### Input data

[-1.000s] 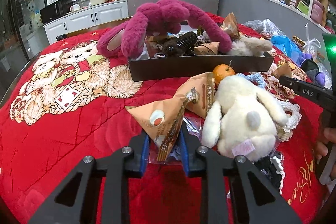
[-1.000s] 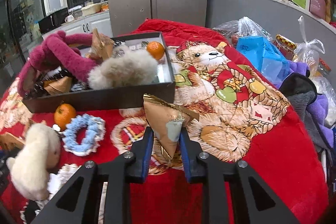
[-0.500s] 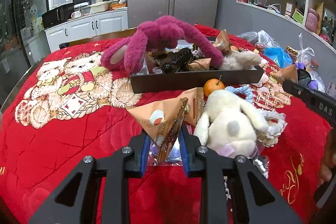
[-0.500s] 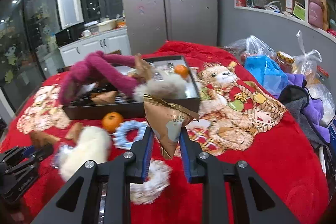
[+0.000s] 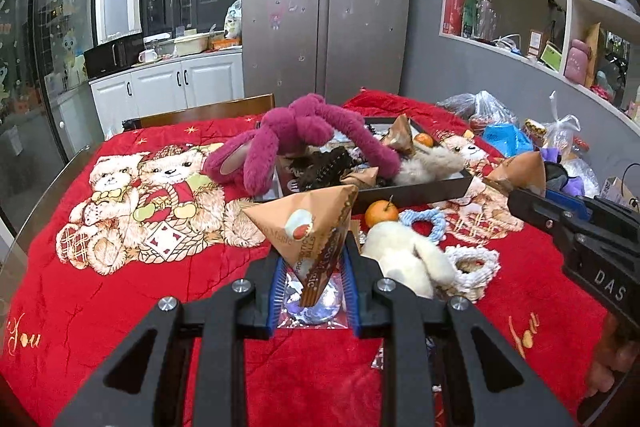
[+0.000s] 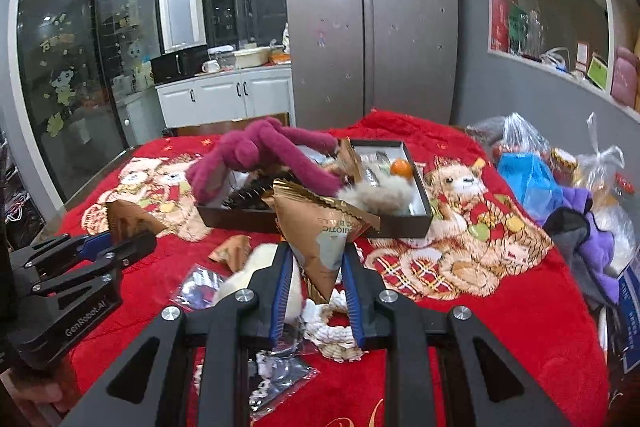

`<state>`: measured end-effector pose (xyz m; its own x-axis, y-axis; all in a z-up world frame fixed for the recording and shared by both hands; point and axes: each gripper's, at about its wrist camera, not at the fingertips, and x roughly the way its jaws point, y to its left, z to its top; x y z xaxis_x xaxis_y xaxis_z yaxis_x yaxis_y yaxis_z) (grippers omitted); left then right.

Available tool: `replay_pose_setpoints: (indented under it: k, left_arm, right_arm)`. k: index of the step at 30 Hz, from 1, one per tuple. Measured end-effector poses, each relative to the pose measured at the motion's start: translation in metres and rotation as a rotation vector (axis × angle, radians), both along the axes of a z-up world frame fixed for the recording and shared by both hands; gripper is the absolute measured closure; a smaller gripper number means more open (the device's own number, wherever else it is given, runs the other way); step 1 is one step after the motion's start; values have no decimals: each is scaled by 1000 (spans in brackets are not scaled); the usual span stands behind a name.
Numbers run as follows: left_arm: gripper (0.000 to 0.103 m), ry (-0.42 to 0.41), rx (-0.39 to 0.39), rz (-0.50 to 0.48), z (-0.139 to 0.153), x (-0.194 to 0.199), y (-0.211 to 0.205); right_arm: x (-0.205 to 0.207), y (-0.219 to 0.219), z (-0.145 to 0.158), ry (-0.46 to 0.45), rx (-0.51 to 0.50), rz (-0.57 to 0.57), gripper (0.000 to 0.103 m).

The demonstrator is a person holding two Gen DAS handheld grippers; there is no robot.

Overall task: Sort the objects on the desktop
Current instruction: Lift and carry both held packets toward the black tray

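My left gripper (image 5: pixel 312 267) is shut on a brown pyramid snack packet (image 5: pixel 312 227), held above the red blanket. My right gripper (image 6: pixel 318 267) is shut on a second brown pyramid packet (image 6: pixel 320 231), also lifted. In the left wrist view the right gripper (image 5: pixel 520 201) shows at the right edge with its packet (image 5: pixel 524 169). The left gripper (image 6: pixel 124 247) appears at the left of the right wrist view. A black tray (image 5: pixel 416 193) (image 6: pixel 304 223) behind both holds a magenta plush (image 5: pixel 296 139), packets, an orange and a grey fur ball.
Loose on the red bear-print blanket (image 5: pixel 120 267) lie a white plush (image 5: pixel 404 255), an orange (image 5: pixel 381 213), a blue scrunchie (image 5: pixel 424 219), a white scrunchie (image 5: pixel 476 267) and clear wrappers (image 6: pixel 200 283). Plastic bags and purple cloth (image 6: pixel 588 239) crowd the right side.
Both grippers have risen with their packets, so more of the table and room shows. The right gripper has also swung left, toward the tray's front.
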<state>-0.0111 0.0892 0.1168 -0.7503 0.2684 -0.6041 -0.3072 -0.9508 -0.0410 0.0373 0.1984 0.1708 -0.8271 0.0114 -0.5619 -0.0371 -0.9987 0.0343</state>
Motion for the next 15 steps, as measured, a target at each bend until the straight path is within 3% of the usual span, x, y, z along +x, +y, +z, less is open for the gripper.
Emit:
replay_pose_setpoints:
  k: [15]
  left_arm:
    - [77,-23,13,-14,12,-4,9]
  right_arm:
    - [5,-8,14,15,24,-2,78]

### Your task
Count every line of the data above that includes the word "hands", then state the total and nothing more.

### Exercise result
2